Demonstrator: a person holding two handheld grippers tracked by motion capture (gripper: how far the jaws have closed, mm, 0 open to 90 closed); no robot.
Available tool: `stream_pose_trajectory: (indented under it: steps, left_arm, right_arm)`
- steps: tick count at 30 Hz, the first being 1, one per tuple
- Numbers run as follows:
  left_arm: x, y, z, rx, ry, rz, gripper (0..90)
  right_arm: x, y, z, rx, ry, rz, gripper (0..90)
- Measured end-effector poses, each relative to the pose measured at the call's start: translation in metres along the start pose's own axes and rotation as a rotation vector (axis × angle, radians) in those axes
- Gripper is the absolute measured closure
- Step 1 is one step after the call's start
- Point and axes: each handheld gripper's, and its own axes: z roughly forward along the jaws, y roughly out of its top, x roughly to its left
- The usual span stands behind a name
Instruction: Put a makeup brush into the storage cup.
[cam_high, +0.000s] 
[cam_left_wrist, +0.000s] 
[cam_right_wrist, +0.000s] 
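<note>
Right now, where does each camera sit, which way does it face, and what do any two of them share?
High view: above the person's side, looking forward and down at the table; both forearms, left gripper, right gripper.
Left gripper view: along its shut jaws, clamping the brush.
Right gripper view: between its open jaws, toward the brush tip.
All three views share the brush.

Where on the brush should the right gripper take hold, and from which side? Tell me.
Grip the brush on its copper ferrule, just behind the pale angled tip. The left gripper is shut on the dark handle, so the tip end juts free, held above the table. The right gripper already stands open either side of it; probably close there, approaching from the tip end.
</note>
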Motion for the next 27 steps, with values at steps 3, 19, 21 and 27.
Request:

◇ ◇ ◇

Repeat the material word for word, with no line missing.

* The answer *
Demonstrator: a person holding two handheld grippers tracked by motion capture (gripper: how far the jaws have closed, mm, 0 open to 90 closed); no robot.
Available tool: `stream_pose_trajectory: (indented under it: steps, left_arm, right_arm)`
- steps: tick count at 30 Hz, the first being 1, one per tuple
- Numbers run as follows:
  left_arm: x, y, z, rx, ry, rz, gripper (0..90)
  right_arm: x, y, z, rx, ry, rz, gripper (0..90)
- Measured end-effector poses, each relative to the pose measured at the call's start: translation in metres along the start pose's own axes and rotation as a rotation vector (axis × angle, radians) in those axes
- Gripper is the absolute measured closure
- Step 1 is one step after the call's start
- Point and axes: each handheld gripper's, and its own axes: z roughly forward along the jaws, y roughly out of its top, x roughly to its left
- The usual span stands behind a name
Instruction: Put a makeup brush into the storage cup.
[cam_high, +0.000s] 
[cam_left_wrist, +0.000s] 
[cam_right_wrist, +0.000s] 
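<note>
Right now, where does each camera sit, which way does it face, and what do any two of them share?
High view: above the person's side, looking forward and down at the table; both forearms, left gripper, right gripper.
Left gripper view: along its shut jaws, clamping the brush.
Right gripper view: between its open jaws, toward the brush tip.
All three views share the brush.

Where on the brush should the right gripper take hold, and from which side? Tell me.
Grip the brush on its copper ferrule, just behind the pale angled tip. The left gripper is shut on the dark handle, so the tip end juts free, held above the table. The right gripper already stands open either side of it; probably close there, approaching from the tip end.
</note>
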Motion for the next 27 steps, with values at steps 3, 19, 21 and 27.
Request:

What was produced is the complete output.